Current status: First clickable prototype available. Back then first submission forms were developed, tailoured to the needs of the individual collaborations. They need to be revisited.

It is envisioned that the development of this service will happen throughout 2015. Similar to the development of the Open Data Portal, the development shall happen “in the open”, i.e. on github. When integrating internal (confidential) tools, this will be taken into account, of course. Everyone interested in contributing to the development, is very much invited to do so. This could happen on various layers, e.g. technical/coding, metadata definitions or testing (just to name some examples).
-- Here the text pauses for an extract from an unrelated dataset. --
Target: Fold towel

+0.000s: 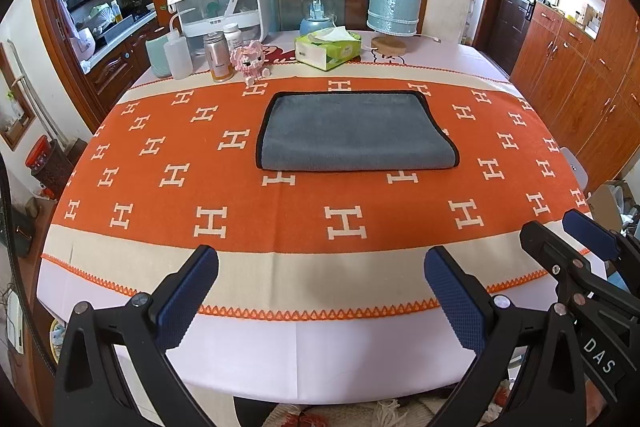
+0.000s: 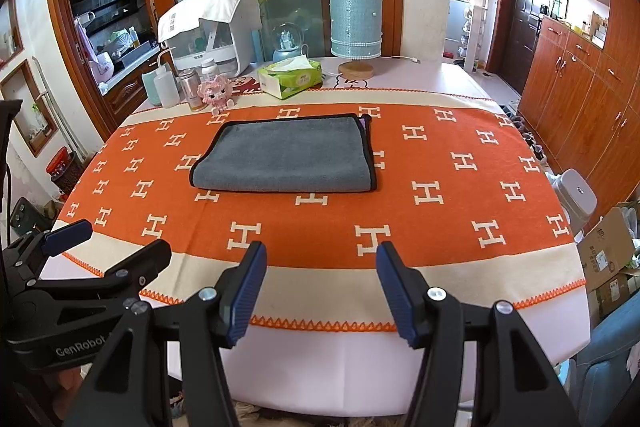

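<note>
Lying folded mid-table: towel [image 1: 352,133].
Bottles [image 1: 218,57], tissues [image 1: 328,49], lamp [image 1: 394,1] far; both grippers [image 1: 320,291] [image 2: 320,291] near, open, empty.

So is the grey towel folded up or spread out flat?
Folded. The grey towel lies doubled, with a rounded fold along its near edge and two black-trimmed layers stacked at its right side.

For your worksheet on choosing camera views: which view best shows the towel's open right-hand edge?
The right wrist view: the towel shows its black-trimmed right edge nearly side-on, with a purple layer peeking out at the far corner. The left wrist view shows the towel larger, but that edge curves away.
</note>
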`<state>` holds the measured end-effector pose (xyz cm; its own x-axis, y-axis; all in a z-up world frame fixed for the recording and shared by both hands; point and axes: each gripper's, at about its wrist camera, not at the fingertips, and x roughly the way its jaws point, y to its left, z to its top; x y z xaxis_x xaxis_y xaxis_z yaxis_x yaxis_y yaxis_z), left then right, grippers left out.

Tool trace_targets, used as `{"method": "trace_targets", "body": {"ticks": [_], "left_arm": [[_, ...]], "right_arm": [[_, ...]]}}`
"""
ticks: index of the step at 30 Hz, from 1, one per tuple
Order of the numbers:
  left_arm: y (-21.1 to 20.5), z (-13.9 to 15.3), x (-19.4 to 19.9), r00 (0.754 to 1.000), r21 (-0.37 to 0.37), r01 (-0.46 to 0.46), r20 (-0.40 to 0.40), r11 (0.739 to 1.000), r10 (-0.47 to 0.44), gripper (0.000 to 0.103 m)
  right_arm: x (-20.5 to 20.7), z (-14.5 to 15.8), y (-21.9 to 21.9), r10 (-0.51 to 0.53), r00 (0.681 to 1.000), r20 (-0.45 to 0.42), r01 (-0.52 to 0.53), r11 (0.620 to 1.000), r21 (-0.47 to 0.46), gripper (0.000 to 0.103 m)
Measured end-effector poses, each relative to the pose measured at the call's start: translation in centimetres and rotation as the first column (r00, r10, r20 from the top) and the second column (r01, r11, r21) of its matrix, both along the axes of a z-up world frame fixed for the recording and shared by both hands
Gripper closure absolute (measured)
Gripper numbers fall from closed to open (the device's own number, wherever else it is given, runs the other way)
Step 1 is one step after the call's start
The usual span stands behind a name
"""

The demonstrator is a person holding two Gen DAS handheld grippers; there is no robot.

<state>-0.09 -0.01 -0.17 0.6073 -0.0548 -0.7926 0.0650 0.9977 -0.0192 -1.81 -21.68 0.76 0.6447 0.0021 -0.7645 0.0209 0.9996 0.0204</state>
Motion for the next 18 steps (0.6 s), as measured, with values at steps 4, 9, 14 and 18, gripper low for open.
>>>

Plans and requirements from collaborations and partners:

ALICE:

  • started discussing last year to define the analysis steps to store. This needs to be revisited now

  • want to have the possibility to change the sw (for the analysis)

  • will provide more detailed feedback on the existing submission form and expected content to come

  • have a student to experiment with the different steps

  • in parallel there is a big public data release ongoing for the CERN Open Data Portal

ATLAS:

  • formed a panel to define the goals and discuss different types of methodologies. A report is expected to be shared in summer. The panel is mandated to reach out to other collaborations and to the DAPF team to study the next steps and to support the decision making.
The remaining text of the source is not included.